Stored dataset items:
--- START ---
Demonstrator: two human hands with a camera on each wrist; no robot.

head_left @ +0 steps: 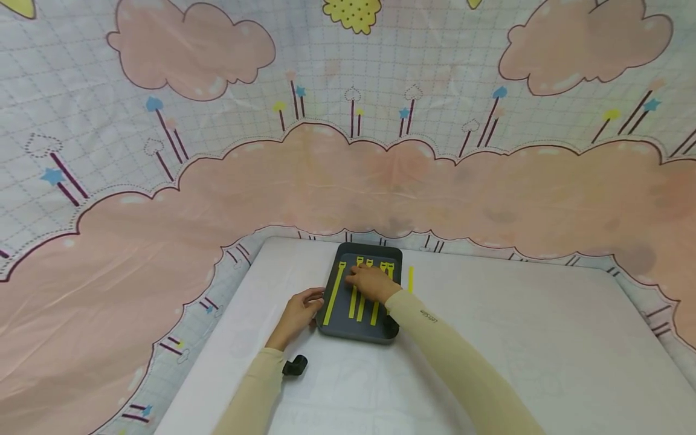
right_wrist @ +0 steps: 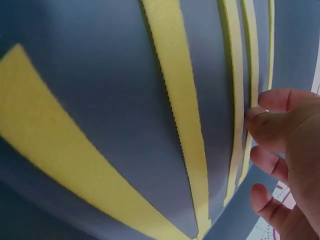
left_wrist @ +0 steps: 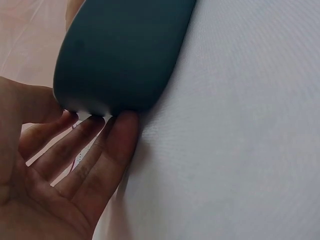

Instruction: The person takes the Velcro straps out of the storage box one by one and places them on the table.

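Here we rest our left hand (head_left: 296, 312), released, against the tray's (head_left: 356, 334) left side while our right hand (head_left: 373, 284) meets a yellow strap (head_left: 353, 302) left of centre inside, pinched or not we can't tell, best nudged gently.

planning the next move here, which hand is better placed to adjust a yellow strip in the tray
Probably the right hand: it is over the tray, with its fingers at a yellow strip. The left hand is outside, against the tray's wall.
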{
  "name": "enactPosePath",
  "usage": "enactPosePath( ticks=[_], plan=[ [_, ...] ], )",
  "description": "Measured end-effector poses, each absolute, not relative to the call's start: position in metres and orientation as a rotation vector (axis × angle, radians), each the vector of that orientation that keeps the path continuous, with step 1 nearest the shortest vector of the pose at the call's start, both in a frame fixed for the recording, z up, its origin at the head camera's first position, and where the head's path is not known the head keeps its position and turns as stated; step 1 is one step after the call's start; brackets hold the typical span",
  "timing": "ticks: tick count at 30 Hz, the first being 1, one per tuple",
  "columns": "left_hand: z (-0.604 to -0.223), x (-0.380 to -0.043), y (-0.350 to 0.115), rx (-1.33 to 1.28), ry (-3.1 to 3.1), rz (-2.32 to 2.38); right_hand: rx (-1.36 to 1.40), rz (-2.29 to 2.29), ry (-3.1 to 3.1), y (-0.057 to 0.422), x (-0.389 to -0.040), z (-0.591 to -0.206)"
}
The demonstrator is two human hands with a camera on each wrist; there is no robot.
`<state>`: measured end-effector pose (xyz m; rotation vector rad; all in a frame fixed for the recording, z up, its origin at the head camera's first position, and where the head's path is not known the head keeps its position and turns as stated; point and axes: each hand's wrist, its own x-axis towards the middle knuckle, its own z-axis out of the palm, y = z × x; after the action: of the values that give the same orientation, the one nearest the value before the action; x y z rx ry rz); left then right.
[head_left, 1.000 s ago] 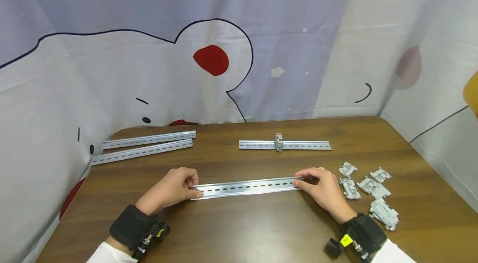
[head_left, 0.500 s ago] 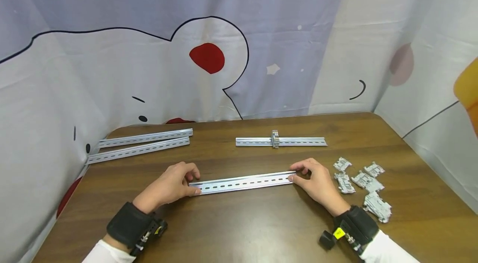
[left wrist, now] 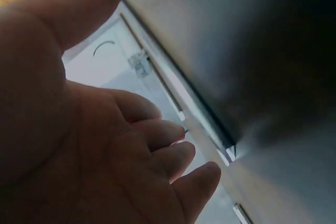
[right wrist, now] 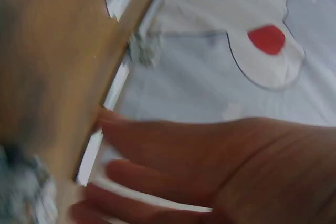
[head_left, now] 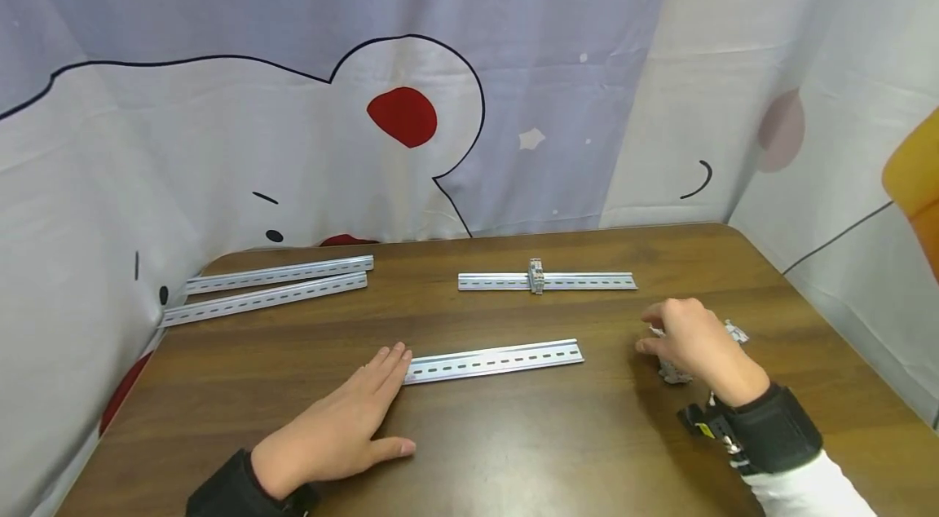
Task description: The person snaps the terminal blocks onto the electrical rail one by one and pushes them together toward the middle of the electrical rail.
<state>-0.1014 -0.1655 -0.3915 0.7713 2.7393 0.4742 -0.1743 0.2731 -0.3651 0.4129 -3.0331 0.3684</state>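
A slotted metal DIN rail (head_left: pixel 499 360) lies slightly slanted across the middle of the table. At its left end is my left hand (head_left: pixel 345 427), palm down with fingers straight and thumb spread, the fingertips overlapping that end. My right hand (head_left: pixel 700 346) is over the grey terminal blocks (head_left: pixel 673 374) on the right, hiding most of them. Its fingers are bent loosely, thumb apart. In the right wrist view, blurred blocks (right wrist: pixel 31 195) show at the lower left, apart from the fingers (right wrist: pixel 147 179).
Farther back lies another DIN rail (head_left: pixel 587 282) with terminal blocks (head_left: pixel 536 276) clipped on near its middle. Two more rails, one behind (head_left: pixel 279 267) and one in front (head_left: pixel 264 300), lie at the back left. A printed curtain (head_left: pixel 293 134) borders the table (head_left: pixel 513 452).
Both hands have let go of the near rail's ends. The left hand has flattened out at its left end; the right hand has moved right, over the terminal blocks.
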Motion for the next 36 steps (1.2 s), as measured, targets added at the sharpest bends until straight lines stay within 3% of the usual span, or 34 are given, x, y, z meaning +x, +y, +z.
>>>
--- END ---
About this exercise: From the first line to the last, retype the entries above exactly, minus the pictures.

Your response:
Demonstrator: two human hands with a camera on each wrist; no robot.

head_left @ +0 steps: 
right_wrist @ +0 steps: 
left_wrist @ +0 steps: 

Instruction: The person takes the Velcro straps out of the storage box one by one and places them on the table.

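Here we rest our left hand (head_left: 296, 312), released, against the tray's (head_left: 356, 334) left side while our right hand (head_left: 373, 284) meets a yellow strap (head_left: 353, 302) left of centre inside, pinched or not we can't tell, best nudged gently.

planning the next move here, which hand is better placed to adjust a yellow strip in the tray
Probably the right hand: it is over the tray, with its fingers at a yellow strip. The left hand is outside, against the tray's wall.
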{
  "name": "enactPosePath",
  "usage": "enactPosePath( ticks=[_], plan=[ [_, ...] ], )",
  "description": "Measured end-effector poses, each absolute, not relative to the call's start: position in metres and orientation as a rotation vector (axis × angle, radians), each the vector of that orientation that keeps the path continuous, with step 1 nearest the shortest vector of the pose at the call's start, both in a frame fixed for the recording, z up, its origin at the head camera's first position, and where the head's path is not known the head keeps its position and turns as stated; step 1 is one step after the call's start; brackets hold the typical span",
  "timing": "ticks: tick count at 30 Hz, the first being 1, one per tuple",
  "columns": "left_hand: z (-0.604 to -0.223), x (-0.380 to -0.043), y (-0.350 to 0.115), rx (-1.33 to 1.28), ry (-3.1 to 3.1), rz (-2.32 to 2.38); right_hand: rx (-1.36 to 1.40), rz (-2.29 to 2.29), ry (-3.1 to 3.1), y (-0.057 to 0.422), x (-0.389 to -0.040), z (-0.591 to -0.206)"
}
The demonstrator is two human hands with a camera on each wrist; there is no robot.
`<state>`: measured end-effector pose (xyz m; rotation vector rad; all in a frame fixed for the recording, z up, its origin at the head camera's first position, and where the head's path is not known the head keeps its position and turns as stated; point and axes: each hand's wrist, its own x-axis towards the middle knuckle, its own z-axis out of the palm, y = z × x; after the action: of the values that give the same orientation, the one nearest the value before the action; x y z rx ry rz); left then right.
[head_left, 1.000 s ago] 
[head_left, 0.500 s ago] 
[left wrist, now] 
[right wrist, now] 
[head_left, now] 
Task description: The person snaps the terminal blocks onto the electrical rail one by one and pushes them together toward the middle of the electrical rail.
<state>-0.1014 -0.1655 -0.3915 0.7713 2.7393 0.4742 -0.1743 0.2731 -0.3651 0.4129 -3.0331 0.3684</state>
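A slotted metal DIN rail (head_left: pixel 499 360) lies slightly slanted across the middle of the table. At its left end is my left hand (head_left: pixel 345 427), palm down with fingers straight and thumb spread, the fingertips overlapping that end. My right hand (head_left: pixel 700 346) is over the grey terminal blocks (head_left: pixel 673 374) on the right, hiding most of them. Its fingers are bent loosely, thumb apart. In the right wrist view, blurred blocks (right wrist: pixel 31 195) show at the lower left, apart from the fingers (right wrist: pixel 147 179).
Farther back lies another DIN rail (head_left: pixel 587 282) with terminal blocks (head_left: pixel 536 276) clipped on near its middle. Two more rails, one behind (head_left: pixel 279 267) and one in front (head_left: pixel 264 300), lie at the back left. A printed curtain (head_left: pixel 293 134) borders the table (head_left: pixel 513 452).
Both hands have let go of the near rail's ends. The left hand has flattened out at its left end; the right hand has moved right, over the terminal blocks.
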Motion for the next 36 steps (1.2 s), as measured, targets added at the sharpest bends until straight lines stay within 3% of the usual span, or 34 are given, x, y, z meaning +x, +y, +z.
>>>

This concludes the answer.